Activity -
Please return each line of the listing below exactly as written.

-- Input data follows --

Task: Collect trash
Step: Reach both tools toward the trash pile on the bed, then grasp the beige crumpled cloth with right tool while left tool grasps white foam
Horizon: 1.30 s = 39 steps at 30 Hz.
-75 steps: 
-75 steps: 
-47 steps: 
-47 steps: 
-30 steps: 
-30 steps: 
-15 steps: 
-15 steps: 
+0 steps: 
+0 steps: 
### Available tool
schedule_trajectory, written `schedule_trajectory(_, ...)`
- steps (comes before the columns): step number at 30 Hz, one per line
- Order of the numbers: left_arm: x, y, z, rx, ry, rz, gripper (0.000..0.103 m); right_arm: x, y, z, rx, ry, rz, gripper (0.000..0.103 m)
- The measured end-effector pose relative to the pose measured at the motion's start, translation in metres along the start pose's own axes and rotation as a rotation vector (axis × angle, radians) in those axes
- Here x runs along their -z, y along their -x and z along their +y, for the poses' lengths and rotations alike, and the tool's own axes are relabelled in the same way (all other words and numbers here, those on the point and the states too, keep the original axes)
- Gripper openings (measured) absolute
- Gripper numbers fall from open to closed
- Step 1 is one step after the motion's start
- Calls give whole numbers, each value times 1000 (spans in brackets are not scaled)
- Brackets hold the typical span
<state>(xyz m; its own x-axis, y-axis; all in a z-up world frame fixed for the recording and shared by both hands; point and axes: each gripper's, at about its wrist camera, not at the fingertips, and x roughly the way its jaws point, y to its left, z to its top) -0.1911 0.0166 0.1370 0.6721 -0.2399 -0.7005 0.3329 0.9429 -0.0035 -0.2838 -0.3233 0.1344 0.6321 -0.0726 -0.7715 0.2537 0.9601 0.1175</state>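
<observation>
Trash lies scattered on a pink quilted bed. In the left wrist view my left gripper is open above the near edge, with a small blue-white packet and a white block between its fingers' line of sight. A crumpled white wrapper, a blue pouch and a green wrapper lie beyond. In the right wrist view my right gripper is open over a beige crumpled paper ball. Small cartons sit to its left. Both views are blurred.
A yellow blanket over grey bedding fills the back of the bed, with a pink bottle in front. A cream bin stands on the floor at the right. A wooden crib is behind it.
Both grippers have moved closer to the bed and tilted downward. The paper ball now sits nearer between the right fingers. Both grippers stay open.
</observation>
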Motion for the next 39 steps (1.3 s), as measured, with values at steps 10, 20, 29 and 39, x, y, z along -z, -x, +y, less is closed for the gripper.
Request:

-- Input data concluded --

Written response -
Task: Collect trash
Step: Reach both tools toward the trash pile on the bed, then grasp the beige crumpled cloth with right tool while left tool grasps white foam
Horizon: 1.30 s = 39 steps at 30 Hz.
-75 steps: 
-75 steps: 
-47 steps: 
-47 steps: 
-30 steps: 
-30 steps: 
-15 steps: 
-15 steps: 
+0 steps: 
+0 steps: 
### Available tool
schedule_trajectory, written `schedule_trajectory(_, ...)`
- steps (comes before the columns): step number at 30 Hz, one per line
- Order of the numbers: left_arm: x, y, z, rx, ry, rz, gripper (0.000..0.103 m); right_arm: x, y, z, rx, ry, rz, gripper (0.000..0.103 m)
- The measured end-effector pose relative to the pose measured at the motion's start, translation in metres along the start pose's own axes and rotation as a rotation vector (axis × angle, radians) in those axes
- Here x runs along their -z, y along their -x and z along their +y, for the poses' lengths and rotations alike, and the tool's own axes are relabelled in the same way (all other words and numbers here, those on the point and the states too, keep the original axes)
- Gripper openings (measured) absolute
- Gripper numbers fall from open to closed
- Step 1 is one step after the motion's start
- Calls give whole numbers, each value times 1000 (spans in brackets are not scaled)
- Brackets hold the typical span
<state>(xyz m; its own x-axis, y-axis; all in a z-up world frame fixed for the recording and shared by both hands; point and axes: each gripper's, at about its wrist camera, not at the fingertips, and x roughly the way its jaws point, y to its left, z to its top) -0.1911 0.0166 0.1370 0.6721 -0.2399 -0.7005 0.3329 0.9429 -0.0035 -0.2838 -0.3233 0.1344 0.6321 -0.0726 -0.7715 0.2537 0.9601 0.1175</state>
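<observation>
Trash lies scattered on a pink quilted bed. In the left wrist view my left gripper is open above the near edge, with a small blue-white packet and a white block between its fingers' line of sight. A crumpled white wrapper, a blue pouch and a green wrapper lie beyond. In the right wrist view my right gripper is open over a beige crumpled paper ball. Small cartons sit to its left. Both views are blurred.
A yellow blanket over grey bedding fills the back of the bed, with a pink bottle in front. A cream bin stands on the floor at the right. A wooden crib is behind it.
Both grippers have moved closer to the bed and tilted downward. The paper ball now sits nearer between the right fingers. Both grippers stay open.
</observation>
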Motion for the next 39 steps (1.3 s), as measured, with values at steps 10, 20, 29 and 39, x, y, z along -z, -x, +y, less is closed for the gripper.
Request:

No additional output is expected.